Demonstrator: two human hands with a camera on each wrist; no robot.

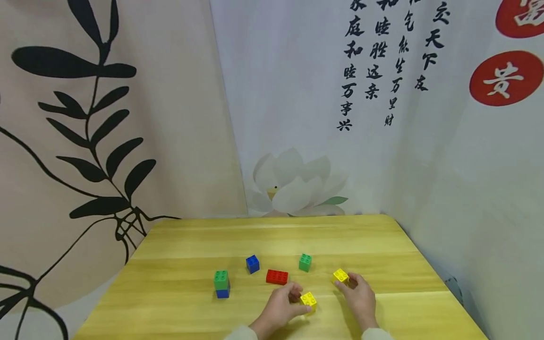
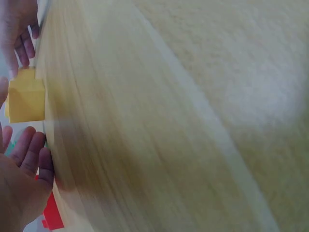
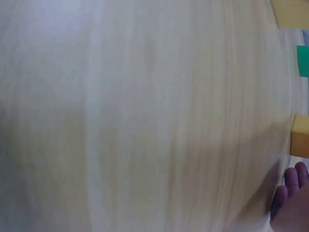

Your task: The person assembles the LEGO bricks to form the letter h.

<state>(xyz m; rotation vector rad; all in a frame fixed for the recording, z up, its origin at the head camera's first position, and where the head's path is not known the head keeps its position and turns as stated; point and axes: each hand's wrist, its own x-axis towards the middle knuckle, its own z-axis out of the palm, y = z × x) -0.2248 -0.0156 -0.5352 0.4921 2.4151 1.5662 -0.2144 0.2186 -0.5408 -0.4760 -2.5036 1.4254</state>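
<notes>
My left hand (image 1: 280,306) pinches a yellow brick (image 1: 309,299) between thumb and index finger, low over the table. Its other fingers extend loosely beside the brick in the left wrist view. To the right, my right hand (image 1: 360,300) holds a second yellow brick (image 1: 340,275) by thumb and fingertips; the thumb lies on its near side. Only a few fingers (image 3: 291,180) and the side of the nearer yellow brick (image 3: 300,136) show at the edge of the right wrist view. A red brick (image 1: 277,277) lies just beyond my left hand.
Farther back stand a green brick (image 1: 305,262) and a blue brick (image 1: 252,264). On the left, a green brick (image 1: 221,278) sits on top of a blue brick (image 1: 223,293). The wooden table (image 1: 178,264) meets patterned wall hangings (image 1: 297,118) at its back edge.
</notes>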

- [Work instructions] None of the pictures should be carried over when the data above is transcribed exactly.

- [Task output]
Demonstrator: two human hands with a camera on each wrist; no robot.


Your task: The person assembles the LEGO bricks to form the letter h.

<state>(xyz m; rotation vector rad; all in a frame fixed for the recording, z up, its origin at the head camera's first position, and where the head's path is not known the head keeps its position and turns as stated; point and axes: each hand's wrist, its own x-axis towards the middle knuckle, its own z-axis out of the palm, y = z × x) -0.2248 -0.0156 -0.5352 0.4921 2.4151 1.5662 -0.2144 0.2186 -0.5408 -0.4760 -2.5036 1.4254</state>
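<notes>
My left hand (image 1: 280,306) pinches a yellow brick (image 1: 309,299) between thumb and index finger, low over the table. Its other fingers extend loosely beside the brick in the left wrist view. To the right, my right hand (image 1: 360,300) holds a second yellow brick (image 1: 340,275) by thumb and fingertips; the thumb lies on its near side. Only a few fingers (image 3: 291,180) and the side of the nearer yellow brick (image 3: 300,136) show at the edge of the right wrist view. A red brick (image 1: 277,277) lies just beyond my left hand.
Farther back stand a green brick (image 1: 305,262) and a blue brick (image 1: 252,264). On the left, a green brick (image 1: 221,278) sits on top of a blue brick (image 1: 223,293). The wooden table (image 1: 178,264) meets patterned wall hangings (image 1: 297,118) at its back edge.
</notes>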

That completes the exercise.